I wanted to be professional makeup artist. This was around the middle school period, when I first started getting into my fashion & magazines addiction. When people were still reading teeny magazines, I was stacking up on Elle. Within these glossy pages, I became familiar with the faces that walked each runway during Fashion Week. Pretty soon, I could rattle off the names of any model if you pointed at them.
It seemed like such a glamorous life. I wanted to be surrounded by it. I didn't have the talent to be a fashion designer. And there was no way I would become one of those faces on stage. I wanted to be the one backstage, transforming bare faces into a piece of art.
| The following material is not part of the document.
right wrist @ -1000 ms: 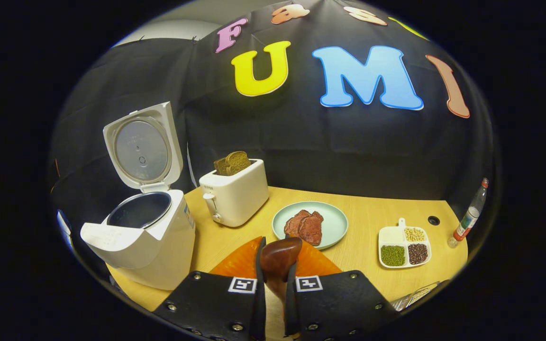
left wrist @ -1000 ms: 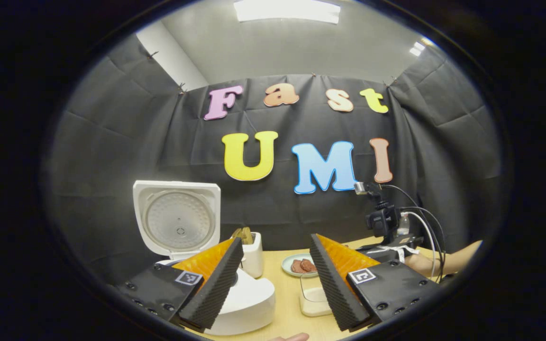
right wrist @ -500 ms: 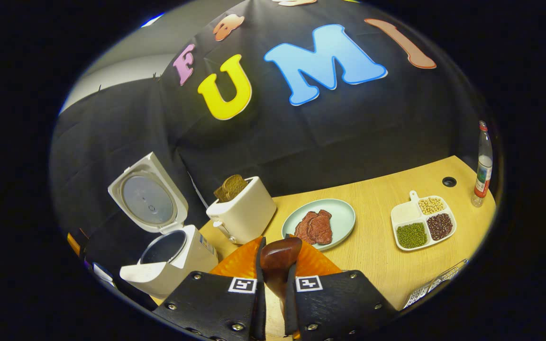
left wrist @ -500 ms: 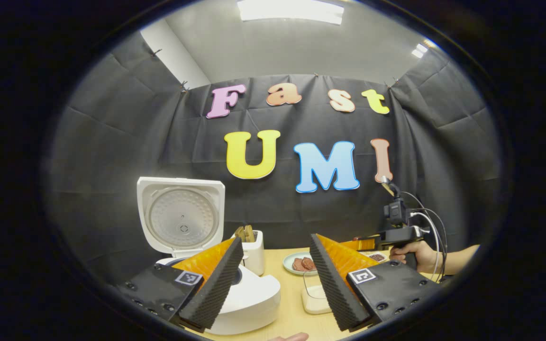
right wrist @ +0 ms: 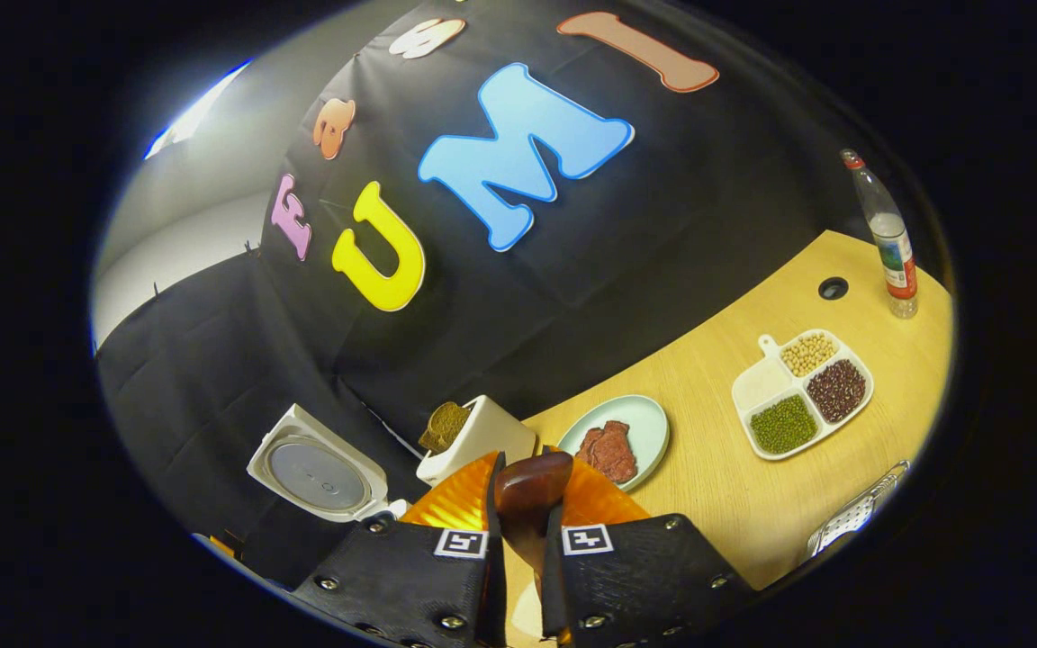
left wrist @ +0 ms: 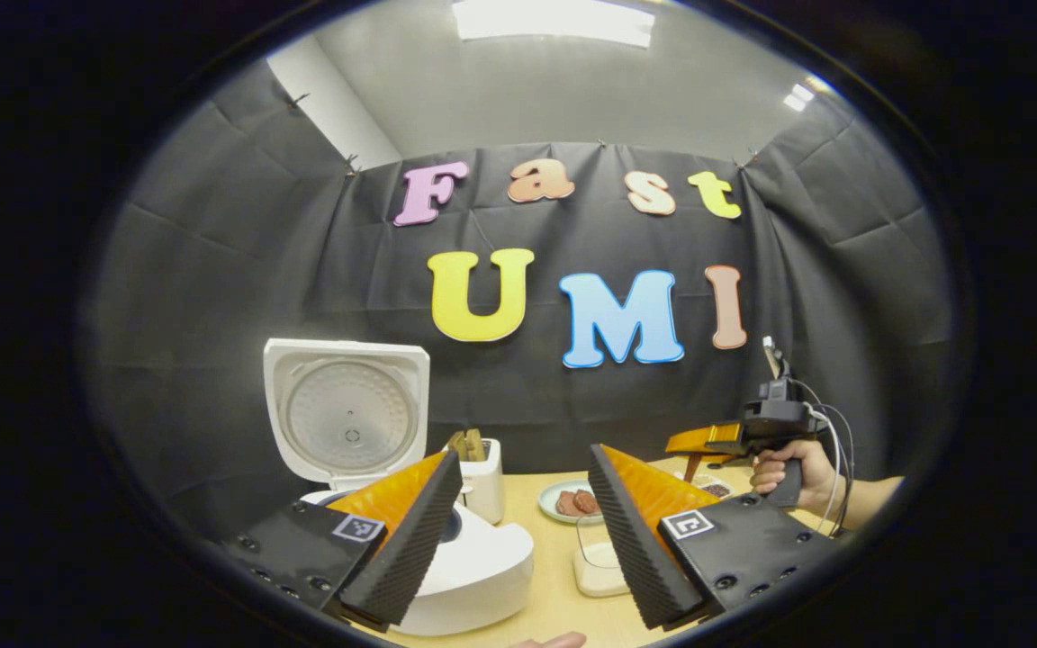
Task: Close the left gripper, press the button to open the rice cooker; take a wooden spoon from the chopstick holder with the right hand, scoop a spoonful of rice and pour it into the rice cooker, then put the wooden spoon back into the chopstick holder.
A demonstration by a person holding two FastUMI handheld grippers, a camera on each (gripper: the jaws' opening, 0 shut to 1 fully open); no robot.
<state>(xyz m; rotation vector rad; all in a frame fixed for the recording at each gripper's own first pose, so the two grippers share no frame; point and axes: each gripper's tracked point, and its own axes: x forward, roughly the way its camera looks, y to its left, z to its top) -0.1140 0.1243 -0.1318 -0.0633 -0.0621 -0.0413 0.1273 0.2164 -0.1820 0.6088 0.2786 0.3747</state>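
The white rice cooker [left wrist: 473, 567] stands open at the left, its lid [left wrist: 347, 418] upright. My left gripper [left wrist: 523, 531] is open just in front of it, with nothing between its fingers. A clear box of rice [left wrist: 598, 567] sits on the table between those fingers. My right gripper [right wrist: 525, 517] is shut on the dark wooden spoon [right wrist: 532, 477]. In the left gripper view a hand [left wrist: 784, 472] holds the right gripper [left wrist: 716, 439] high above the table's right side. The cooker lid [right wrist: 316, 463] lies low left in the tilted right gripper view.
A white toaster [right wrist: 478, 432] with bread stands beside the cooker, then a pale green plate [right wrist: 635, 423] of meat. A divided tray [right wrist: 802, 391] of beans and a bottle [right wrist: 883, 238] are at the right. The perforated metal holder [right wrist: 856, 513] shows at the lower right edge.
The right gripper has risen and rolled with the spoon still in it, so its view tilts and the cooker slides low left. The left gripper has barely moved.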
My makeup collection grew and grew. I had drawers and boxes of shadows and glosses that I would use to practice on myself and my sisters. I would attempt to recreate looks I saw at the fashion shows. I read books about makeup artistry and seriously thought about it as a career.
I don't remember when that dream faded though. I think at some point I realized I didn't really have the artistic skills. So my path drifted to working at a magazine, as I do have some writing skills.
I thought about this today as I was reading Bobbi Brown's (the makeup artist) newest book "Makeup Manual". I became nostalgic about my old dream. It's a very helpful book, and teaches you both how to apply makeup and about being a makeup artist.
It makes me want to go out and enhance the beauty of this world.